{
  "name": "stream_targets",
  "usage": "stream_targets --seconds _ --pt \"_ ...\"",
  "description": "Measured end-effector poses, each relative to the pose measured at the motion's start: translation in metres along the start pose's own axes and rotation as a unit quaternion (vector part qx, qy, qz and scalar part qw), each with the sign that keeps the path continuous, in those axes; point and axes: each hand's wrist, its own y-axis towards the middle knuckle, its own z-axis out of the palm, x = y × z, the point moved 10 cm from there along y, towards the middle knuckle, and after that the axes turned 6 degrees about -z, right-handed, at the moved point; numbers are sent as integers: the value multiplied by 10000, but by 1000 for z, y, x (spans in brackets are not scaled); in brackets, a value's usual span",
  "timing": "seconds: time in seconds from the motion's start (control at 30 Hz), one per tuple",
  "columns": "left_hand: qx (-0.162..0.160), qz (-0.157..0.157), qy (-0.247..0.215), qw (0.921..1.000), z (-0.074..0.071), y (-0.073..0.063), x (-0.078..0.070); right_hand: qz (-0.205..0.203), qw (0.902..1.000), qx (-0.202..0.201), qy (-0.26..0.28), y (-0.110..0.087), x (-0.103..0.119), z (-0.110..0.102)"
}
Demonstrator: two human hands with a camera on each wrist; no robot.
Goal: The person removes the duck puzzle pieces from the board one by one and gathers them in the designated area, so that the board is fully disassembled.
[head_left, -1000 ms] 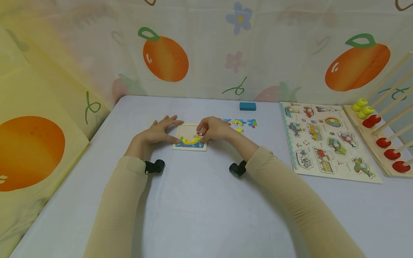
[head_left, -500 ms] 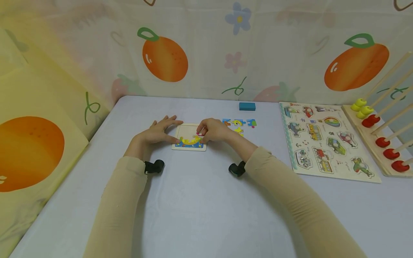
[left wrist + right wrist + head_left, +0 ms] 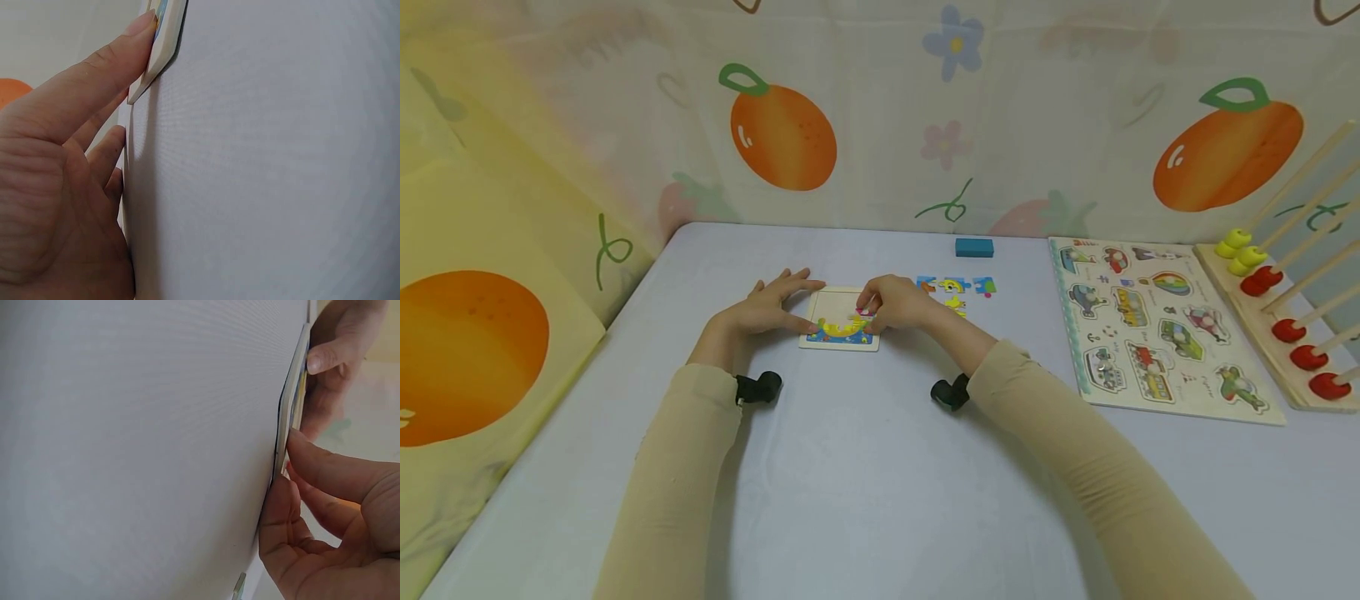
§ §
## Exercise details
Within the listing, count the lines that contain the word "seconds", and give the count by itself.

## Result
2